Questa volta, a differenza che nelle opere ‘shakepeariane’ precedenti, il regista argentino non mette al centro tanto la rappresentazione, teatrale o radiofonica che sia, quanto – anche attraverso un multilinguismo costante fra inglese e spagnolo – la traduzione, dove il passaggio da una lingua all’altra nient’altro è che il lavoro di scrittura dello stesso Piñeiro, pronto a usare il Sogno di una notte di mezza estate come una traccia, come una base, come un punto d’appoggio dal quale far partire la propria narrazione che ben poco c’entra, al di là di qualche similitudine nei ruoli e negli snodi sentimentali a incastro fra i personaggi, con la celeberrima commedia silvestre dell’autore britannico. La protagonista Camila, a ricordare lo stesso Piñeiro residente negli States da più di cinque anni, è un’autrice e regista teatrale di Buenos Aires, borsista a New York e dedita a una traduzione che forse mai verrà portata a termine; vive nella stanza che fino a pochi giorni prima era occupata dall’amica e compatriota Carmen, continua a ricevere al suo posto cartoline testimonianza di un viaggio di avvicinamento in giro per gli Stati Uniti, finirà per quasi sostituirsi a lei, vivere parte delle sue emozioni come punto di partenza per fare luce, come un osservatore esterno, sulla propria vita in costante cambiamento. Hermia y Helena è un film di dissolvenze incrociate, precise scelte e rapporti riallacciati, nel quale lo stile ellittico riporta costantemente al momento della partenza di Camila dall’Argentina: il distacco, il viaggio, il consapevole cambio di vita, fra un ragazzo lasciato alle spalle con il quale riallacciare i rapporti solo dopo un lungo silenzio e un padre biologico da ritrovare.

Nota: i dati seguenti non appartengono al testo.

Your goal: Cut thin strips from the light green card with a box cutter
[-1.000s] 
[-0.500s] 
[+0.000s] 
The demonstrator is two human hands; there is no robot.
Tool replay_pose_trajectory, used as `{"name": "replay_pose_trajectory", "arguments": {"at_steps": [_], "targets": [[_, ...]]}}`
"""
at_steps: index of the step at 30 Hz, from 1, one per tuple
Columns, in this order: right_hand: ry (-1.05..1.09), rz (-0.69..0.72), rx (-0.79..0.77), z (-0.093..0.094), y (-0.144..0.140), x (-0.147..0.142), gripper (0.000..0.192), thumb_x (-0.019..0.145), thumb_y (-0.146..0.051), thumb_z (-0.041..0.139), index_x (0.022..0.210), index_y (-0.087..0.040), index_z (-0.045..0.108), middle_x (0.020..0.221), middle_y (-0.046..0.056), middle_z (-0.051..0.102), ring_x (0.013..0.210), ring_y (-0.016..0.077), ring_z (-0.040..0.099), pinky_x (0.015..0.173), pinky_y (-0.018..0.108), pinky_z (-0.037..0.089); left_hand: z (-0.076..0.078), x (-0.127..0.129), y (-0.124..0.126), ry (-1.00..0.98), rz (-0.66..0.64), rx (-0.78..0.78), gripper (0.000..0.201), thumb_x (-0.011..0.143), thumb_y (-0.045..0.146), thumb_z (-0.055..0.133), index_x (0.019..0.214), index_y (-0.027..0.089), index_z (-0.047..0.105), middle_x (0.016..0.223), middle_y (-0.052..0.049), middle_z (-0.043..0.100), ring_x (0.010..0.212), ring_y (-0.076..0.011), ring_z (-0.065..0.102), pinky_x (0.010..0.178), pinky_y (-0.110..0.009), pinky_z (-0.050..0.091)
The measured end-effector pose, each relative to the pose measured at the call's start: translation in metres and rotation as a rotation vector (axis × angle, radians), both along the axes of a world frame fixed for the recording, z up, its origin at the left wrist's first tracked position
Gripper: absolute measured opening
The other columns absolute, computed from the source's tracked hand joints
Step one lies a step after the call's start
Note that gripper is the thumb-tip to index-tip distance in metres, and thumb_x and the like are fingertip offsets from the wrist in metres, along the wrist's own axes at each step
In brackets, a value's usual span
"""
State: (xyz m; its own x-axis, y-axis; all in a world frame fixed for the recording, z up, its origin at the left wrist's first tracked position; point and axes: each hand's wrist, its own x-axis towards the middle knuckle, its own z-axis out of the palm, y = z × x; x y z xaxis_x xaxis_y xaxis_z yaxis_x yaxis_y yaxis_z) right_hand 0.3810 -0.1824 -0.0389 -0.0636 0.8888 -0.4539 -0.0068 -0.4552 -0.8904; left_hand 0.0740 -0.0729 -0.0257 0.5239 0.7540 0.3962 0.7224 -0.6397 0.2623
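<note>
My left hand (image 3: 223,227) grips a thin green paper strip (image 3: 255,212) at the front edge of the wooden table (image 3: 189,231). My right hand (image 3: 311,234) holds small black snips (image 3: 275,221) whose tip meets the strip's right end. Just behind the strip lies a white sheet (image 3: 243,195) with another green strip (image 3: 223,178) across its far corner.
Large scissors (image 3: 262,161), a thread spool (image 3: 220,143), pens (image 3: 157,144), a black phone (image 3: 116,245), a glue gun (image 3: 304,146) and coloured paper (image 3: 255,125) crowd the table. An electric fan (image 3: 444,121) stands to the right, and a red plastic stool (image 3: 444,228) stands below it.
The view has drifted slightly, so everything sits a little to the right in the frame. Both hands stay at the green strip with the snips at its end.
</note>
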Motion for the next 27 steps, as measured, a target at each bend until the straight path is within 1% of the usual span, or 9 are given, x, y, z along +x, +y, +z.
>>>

Giocato sulle giustapposizioni fra vecchio e nuovo – le desuete cartoline contro le videochiamate su Skype, i mesi che passano fra le dissolvenze in camera car e il paesaggio che cambia e si inneva, le fotografie a cui dare fuoco come punto di rottura quasi come se il passato e le scelte sbagliate fossero un demone di cui liberarsi –, Hermia y Helena è un incastro di flashback girato fra il sole a picco dell’Argentina e lo scorrere dei mesi newyorchino. Ma le Ermia ed Elena di Piñeiro, a differenza di quelle di Shakespeare, non hanno bisogno di filtri magici né degli interventi risolutori di Puck, sono semplicemente donne che fanno le proprie scelte, scoprendo progressivamente quello che vogliono e trovando il modo per ottenerlo. In concorso a Locarno 2016, il nuovo film del cineasta argentino si muove sulla linea del tempo e sulla vita da straniero in un Paese così diverso, mentre il lavoro di traduzione perde progressivamente importanza in un percorso di scoperta di se stessi e dei legami umani nel mondo circostante. Eppure, qualcosa stona, qualcosa appare lezioso, ci si ritrova a chiedersi quale sia il senso ultimo di un’operazione del genere, quale sia l’originalità o il messaggio che il cinema di Piñeiro vuole esprimere. Senza trovare, in sostanza, una risposta. Per essere Rohmer o Hong Sangsoo, semplicemente, bisogna essere Rohmer e Hong Sangsoo, o tutt’al più Noah Baumbach, avere lo stesso garbo, la stessa capacità metaforica, la stessa ironia amara. Altrimenti, come nel caso di Matias Piñeiro, è fortissimo il rischio di firmare film magari gradevoli, magari divertenti, capaci senza dubbio di intrattenere per la loro ora e mezza, ma in definitiva inutili.